STORIE DI MASSACRI



A cavallo tra il 1893 e il 1894, il Sud, e in particolare la Sicilia, visse un periodo turbolento e drammatico. La violenza del potere si manifestò contro cittadini inermi, rei soltanto di chiedere lavoro e giustizia, e il governo piemontese, non contento di queste stragi, costringeva i giovani siciliani all’arruolamento, dando loro la caccia con ferocia, come a belve.
Nel dicembre del 1893, in un piccolo paese della Sicilia, Giardinelli, in provincia di Palermo, il Fascio (nel 1891 furono denominati Fasci dei Lavoratori le organizzazioni popolari sorte in Sicilia, allo scopo di ottenere la quotizzazione delle terre; le organizzazioni furono represse nel 1894 dal governo Crispi) aveva da tempo chiesto una riduzione delle tasse per la povera gente. Il sindaco, un reazionario, prima promise e poi gravò il popolo di imposte più pesanti.
All’uscita dalla messa, domenica 10 dicembre, nella piazza della chiesa si formò un corteo che al grido di “Abbasso le tasse e il municipio” si avviava verso la casa del sindaco, il quale pensò bene di risolvere la situazione dando ordine ai soldati di sparare.
Le vittime tra i dimostranti furono una ventina; ma a Marineo, un altro comune del Palermitano, durante un’altra dimostrazione di contadini, le guardie spararono sulla folla uccidendo altre dieci persone.

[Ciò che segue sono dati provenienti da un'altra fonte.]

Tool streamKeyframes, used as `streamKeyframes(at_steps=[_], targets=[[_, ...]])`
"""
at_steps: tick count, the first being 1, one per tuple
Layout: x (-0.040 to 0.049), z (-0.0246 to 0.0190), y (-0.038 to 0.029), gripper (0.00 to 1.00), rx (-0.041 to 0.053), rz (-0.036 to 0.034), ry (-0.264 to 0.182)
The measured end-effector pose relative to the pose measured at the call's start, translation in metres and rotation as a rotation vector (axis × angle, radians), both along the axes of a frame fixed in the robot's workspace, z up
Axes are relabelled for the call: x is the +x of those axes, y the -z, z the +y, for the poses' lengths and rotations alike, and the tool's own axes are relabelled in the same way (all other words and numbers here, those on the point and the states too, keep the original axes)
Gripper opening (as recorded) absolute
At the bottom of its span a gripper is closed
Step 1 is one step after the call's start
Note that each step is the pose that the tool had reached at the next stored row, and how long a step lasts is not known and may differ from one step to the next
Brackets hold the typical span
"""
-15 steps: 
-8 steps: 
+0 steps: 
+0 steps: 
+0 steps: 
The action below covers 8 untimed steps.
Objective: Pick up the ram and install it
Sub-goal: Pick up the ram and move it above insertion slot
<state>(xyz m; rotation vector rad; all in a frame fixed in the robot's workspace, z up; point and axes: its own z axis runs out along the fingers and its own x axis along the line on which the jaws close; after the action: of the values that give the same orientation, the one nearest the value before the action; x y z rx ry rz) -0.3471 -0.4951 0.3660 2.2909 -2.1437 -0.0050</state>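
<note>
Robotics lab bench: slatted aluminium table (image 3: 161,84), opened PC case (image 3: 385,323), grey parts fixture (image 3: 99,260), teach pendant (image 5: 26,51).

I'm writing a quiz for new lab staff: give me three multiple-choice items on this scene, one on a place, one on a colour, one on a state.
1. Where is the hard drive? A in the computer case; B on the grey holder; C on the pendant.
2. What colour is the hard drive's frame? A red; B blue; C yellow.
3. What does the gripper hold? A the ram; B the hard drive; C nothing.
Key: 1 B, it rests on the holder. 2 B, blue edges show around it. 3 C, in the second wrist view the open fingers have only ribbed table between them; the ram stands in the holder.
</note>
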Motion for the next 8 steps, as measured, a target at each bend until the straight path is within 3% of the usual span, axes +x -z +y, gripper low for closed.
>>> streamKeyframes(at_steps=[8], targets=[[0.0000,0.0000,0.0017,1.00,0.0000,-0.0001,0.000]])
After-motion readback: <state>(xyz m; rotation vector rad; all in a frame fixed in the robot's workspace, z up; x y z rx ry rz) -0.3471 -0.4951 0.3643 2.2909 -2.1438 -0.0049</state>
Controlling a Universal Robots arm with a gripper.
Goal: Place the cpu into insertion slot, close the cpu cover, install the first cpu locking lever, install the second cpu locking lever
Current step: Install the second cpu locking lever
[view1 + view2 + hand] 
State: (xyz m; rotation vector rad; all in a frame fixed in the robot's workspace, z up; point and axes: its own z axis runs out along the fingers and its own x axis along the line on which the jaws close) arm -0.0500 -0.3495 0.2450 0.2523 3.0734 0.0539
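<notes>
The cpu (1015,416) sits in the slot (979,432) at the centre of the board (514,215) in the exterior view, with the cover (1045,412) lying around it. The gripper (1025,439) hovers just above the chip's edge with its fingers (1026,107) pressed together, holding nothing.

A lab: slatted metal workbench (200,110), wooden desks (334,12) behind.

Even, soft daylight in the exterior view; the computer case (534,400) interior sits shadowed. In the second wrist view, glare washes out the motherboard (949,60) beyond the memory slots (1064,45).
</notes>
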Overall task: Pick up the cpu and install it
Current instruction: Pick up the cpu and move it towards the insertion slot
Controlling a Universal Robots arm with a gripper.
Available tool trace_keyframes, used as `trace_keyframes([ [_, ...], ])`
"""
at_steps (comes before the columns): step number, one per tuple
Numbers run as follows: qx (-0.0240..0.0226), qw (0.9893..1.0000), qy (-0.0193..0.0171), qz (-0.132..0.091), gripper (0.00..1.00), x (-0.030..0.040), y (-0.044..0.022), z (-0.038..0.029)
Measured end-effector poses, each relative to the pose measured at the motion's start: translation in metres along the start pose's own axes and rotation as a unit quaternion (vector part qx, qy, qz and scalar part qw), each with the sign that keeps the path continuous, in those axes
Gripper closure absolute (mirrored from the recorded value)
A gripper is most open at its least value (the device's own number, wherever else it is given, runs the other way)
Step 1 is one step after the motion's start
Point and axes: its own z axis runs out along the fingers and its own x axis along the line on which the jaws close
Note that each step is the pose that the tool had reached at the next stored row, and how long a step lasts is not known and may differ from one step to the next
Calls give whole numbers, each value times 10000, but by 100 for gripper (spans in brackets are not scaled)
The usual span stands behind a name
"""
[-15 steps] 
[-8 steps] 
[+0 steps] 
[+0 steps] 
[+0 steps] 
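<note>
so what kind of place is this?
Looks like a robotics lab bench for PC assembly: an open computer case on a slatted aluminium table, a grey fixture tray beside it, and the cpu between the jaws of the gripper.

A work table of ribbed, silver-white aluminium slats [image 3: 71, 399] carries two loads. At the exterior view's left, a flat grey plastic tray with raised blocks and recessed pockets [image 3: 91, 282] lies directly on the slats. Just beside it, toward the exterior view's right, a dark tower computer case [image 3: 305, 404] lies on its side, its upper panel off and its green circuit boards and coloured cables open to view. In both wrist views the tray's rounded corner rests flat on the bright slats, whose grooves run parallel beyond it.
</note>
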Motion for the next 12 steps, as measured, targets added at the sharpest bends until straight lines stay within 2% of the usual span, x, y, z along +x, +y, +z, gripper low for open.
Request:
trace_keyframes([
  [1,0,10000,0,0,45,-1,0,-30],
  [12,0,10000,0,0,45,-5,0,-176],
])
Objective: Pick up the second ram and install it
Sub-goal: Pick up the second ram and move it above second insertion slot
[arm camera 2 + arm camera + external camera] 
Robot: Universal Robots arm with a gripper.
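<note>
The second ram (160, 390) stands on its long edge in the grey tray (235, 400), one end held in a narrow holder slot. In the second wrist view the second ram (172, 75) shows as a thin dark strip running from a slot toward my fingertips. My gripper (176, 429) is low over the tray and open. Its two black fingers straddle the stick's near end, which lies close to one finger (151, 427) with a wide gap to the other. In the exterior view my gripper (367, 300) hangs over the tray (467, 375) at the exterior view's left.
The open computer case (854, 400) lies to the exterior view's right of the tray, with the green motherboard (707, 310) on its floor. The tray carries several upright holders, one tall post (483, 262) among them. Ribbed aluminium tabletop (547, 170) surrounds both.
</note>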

Il giorno 4 gennaio venne proclamato lo stato di assedio in tutta la zona e il generale Morra assunse i poteri di commissario regio; ebbe inizio un altro massacro, quello di Santa Caterina di Villarmosa, comune in provincia di Caltanissetta.
Una folla enorme, circa quattromila persone, si riunì percorrendo le vie del paese; era gente che manifestava pacificamente, senza assalti o devastazioni, ma le autorità, che avevano chiesto ed ottenuto rinforzi da Caltanissetta, avendo avuto sentore della dimostrazione, schierarono strategicamente il totale dei tredici uomini sulla piazza da cui dovevano passare i pacifici dimostranti.
Al corteo ritrovatosi nella piazza venne intimato di sciogliersi con tre squilli di tromba, ma il popolo credendo di non violare alcuna legge protestando pacificamente contro le tasse esose e ingiustificate dello Stato, non immaginando quello che lo attendeva non si mosse. Il terreno fu seminato di morti e di feriti in seguito alle ripetute scariche sparate dai carabinieri; un totale di undici morti e nove feriti, tra cui anche donne, vecchi e bambini, lasciati per ore nella piazza in mezzo a pozze di sangue.
Dopo le stragi, che complessivamente contarono 95 vittime, si procedette a un centinaio di arresti tra i contadini dimostranti.
Il governo, l’ente continuativo che rappresentava l’Italia sotto la dinastia sabauda, fallì anche in quell’occasione, completamente allo scopo in Sicilia e in tutto il Mezzogiorno.
Coloro che avrebbero dovuto essere i restauratori della legge, i promulgatori di libertà, gli educatori nell’alto senso della parola, si alienarono la simpatia e la fiducia delle masse che si videro trattate con disprezzo come appartenenti a razza inferiore e conquistata.
In più, la Sicilia, come del resto tutto il Sud, che da secoli non era stato sottoposto a coscrizione militare obbligatoria, si vide imporre la leva sotto i sabaudi. La comprensibile reazione fu, che molti coscritti non risposero all’appello, dandosi talvolta alla macchia. Per tutta risposta il governo mandò innumerevoli ufficiali a braccarli e stanarli, senza apporre nessun limite ai mezzi della loro missione “civilizzatrice”.